Each line in the entries below that holds the word "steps" belongs in the answer.

▶ **Data supplied**
⁂
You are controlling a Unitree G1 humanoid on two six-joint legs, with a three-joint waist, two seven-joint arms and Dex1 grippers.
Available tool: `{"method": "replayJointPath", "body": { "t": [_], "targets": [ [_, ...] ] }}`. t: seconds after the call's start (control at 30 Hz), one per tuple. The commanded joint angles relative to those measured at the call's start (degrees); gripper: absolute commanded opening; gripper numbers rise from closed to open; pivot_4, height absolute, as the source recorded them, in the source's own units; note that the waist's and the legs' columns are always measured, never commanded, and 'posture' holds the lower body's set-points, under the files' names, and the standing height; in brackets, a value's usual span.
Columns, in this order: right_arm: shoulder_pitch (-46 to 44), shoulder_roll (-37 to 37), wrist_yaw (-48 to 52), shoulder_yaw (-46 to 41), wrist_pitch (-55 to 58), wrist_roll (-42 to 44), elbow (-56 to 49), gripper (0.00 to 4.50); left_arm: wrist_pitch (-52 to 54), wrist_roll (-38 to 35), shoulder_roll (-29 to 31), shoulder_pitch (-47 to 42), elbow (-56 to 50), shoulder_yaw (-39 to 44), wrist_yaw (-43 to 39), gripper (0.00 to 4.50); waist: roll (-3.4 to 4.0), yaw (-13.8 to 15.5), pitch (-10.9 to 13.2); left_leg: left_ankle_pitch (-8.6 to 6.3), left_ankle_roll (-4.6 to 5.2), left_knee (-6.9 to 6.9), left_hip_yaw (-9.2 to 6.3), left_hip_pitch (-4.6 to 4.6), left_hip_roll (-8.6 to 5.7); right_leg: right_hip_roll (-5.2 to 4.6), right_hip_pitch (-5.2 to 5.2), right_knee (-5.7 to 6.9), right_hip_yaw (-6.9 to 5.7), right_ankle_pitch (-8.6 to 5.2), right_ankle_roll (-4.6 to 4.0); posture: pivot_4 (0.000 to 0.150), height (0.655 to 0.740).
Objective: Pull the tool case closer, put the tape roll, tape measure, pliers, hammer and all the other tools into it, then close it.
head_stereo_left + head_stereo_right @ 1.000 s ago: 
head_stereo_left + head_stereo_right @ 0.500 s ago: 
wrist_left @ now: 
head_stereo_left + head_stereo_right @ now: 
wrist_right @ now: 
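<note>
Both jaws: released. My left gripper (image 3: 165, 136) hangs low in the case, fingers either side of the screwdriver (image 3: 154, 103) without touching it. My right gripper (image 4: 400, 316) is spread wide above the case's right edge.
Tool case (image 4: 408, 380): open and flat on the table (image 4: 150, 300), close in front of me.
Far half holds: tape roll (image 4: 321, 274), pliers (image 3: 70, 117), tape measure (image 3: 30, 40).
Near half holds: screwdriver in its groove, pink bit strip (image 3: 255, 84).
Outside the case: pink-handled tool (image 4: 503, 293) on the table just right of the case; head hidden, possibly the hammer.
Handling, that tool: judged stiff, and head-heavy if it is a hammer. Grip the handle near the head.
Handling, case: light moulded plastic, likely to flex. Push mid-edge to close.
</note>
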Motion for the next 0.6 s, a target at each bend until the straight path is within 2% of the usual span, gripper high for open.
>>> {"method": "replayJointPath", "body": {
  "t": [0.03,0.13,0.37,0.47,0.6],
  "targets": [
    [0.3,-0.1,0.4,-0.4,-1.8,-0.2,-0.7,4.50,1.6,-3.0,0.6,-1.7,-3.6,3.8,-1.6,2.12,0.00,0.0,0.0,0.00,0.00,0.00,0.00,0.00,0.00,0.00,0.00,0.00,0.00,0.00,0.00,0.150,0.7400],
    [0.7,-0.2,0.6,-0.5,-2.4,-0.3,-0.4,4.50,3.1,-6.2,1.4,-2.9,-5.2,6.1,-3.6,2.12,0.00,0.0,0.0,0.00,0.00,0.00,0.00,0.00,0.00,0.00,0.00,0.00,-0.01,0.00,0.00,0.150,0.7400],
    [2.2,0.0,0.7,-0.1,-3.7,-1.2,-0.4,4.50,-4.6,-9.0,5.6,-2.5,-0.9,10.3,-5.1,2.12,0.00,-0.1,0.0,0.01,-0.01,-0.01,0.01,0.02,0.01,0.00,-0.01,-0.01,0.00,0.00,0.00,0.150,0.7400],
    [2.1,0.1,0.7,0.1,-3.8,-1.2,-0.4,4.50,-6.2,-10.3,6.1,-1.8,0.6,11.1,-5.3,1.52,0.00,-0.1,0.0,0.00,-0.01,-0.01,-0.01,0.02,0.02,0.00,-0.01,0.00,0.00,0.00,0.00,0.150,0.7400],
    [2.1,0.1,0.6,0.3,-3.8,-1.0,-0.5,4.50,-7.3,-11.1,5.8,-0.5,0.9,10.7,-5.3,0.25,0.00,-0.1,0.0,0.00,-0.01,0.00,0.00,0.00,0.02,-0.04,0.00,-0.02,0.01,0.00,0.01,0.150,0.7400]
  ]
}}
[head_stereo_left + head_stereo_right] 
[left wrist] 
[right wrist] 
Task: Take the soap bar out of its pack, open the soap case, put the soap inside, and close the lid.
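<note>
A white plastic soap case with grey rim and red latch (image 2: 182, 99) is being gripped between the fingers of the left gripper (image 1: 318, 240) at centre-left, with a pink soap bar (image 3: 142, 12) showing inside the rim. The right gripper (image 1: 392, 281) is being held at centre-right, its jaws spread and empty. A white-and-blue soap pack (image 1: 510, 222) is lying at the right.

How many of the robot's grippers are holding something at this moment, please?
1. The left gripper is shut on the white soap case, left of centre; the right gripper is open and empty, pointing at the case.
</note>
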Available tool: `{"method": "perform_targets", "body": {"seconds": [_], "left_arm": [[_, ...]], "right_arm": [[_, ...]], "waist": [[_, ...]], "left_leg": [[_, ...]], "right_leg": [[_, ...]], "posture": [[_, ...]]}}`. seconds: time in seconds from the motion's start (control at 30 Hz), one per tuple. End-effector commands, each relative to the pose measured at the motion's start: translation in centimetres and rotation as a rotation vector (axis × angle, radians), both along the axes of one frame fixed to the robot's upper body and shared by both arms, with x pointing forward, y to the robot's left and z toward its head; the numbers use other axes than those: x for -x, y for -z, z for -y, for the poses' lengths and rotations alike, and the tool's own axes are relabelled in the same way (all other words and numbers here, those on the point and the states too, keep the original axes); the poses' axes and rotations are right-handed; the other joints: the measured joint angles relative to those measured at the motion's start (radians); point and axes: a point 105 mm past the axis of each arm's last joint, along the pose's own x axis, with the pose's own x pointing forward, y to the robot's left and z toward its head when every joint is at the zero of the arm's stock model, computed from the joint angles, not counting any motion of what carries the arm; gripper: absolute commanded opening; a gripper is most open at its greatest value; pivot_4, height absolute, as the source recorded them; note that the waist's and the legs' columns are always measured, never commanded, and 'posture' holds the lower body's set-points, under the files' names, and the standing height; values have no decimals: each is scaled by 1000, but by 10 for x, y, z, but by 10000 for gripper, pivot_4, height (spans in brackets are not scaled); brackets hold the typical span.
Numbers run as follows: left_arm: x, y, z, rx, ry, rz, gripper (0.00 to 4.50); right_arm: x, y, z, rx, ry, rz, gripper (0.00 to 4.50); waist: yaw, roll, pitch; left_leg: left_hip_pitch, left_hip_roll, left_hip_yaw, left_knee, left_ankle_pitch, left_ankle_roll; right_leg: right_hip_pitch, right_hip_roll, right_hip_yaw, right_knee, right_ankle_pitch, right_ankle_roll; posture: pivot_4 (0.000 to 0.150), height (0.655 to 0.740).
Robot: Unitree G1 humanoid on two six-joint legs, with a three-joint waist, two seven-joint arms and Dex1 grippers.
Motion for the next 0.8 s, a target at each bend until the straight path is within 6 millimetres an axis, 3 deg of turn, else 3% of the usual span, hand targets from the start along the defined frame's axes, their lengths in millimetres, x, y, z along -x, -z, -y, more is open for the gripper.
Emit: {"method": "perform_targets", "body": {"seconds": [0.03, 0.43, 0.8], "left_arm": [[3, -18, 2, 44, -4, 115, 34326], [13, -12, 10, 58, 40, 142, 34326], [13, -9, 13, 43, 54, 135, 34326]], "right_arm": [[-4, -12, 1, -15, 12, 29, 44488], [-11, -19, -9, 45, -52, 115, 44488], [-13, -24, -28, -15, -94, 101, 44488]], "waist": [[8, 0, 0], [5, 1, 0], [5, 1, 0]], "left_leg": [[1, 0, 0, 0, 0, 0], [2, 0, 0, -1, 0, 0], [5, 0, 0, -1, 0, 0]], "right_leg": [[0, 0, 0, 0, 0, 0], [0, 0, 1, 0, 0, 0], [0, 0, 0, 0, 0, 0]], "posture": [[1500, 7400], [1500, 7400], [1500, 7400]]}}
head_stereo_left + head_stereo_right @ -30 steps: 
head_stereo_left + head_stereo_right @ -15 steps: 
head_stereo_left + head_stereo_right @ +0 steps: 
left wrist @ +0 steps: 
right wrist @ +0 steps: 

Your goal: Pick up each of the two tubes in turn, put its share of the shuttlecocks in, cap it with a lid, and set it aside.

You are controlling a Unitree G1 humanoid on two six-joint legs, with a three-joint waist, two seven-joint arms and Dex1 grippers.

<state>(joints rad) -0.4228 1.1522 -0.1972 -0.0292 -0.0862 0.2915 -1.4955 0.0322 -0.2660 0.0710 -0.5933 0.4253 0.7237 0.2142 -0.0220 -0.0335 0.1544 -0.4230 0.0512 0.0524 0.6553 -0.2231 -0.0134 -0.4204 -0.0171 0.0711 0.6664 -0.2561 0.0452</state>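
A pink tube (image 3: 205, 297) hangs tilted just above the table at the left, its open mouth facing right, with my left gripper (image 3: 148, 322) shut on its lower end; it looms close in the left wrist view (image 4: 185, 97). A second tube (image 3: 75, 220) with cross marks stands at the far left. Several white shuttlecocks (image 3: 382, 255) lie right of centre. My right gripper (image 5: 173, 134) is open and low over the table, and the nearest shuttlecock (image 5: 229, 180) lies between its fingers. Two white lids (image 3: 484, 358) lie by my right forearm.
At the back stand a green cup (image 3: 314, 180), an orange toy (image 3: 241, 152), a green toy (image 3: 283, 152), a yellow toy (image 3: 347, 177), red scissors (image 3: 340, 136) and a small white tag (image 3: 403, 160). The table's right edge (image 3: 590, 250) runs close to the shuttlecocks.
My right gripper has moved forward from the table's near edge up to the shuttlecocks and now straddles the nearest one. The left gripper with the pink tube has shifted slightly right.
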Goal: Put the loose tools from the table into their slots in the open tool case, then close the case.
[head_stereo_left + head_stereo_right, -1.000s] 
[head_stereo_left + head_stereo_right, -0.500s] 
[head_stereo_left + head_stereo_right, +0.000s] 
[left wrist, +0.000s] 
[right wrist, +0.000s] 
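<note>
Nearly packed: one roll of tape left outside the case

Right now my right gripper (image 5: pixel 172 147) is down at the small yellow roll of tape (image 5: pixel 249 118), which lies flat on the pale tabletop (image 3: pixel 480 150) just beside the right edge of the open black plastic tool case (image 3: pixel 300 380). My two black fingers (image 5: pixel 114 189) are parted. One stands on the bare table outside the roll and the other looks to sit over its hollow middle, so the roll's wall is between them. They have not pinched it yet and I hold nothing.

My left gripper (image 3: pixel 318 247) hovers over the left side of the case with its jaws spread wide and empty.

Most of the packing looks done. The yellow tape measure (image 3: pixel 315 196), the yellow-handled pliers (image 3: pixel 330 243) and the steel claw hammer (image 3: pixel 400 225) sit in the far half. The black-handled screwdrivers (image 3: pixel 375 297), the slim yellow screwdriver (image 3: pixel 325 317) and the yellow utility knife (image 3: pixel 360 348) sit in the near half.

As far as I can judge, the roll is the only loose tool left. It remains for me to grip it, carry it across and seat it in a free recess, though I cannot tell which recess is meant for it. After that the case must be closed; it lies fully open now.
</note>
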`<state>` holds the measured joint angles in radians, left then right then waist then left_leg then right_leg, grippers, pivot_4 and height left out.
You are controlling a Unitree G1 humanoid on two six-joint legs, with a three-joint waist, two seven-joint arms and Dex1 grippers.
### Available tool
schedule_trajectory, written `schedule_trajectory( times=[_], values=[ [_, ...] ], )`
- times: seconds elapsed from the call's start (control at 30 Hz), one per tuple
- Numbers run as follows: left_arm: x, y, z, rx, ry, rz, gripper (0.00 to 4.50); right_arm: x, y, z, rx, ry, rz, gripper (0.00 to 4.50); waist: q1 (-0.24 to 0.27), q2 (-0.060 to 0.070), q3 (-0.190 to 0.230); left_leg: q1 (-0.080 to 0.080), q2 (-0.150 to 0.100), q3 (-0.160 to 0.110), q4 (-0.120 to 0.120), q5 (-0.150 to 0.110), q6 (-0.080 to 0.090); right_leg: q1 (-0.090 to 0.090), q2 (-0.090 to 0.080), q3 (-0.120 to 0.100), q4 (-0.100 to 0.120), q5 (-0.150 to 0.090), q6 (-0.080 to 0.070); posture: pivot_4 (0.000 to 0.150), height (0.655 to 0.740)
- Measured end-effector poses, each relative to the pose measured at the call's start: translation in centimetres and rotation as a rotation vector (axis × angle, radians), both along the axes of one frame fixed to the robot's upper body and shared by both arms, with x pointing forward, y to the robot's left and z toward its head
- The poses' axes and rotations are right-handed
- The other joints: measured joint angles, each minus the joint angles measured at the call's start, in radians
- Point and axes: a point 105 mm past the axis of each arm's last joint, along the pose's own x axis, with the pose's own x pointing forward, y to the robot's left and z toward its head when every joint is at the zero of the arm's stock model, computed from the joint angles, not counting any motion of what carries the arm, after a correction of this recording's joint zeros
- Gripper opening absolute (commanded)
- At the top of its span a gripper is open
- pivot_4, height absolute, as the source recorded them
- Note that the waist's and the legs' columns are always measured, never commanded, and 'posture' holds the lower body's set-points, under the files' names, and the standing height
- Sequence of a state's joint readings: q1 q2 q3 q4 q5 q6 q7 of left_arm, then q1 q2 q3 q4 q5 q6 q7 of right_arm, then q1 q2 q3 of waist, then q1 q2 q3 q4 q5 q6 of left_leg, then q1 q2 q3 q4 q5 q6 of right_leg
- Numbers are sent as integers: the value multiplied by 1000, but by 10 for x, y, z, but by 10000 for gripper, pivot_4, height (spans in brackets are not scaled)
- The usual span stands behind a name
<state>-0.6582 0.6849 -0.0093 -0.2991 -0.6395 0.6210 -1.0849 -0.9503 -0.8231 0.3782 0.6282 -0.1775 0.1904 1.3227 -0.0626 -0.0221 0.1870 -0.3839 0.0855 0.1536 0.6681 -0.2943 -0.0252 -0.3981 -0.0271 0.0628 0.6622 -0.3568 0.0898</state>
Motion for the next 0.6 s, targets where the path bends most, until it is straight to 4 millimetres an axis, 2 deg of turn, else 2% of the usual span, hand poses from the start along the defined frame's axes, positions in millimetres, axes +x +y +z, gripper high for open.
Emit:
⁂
▶ **Output of the task**
head_stereo_left + head_stereo_right @ -30 steps: 
head_stereo_left + head_stereo_right @ -15 steps: 
head_stereo_left + head_stereo_right @ +0 steps: 
left wrist @ +0 steps: 
right wrist @ +0 steps: 

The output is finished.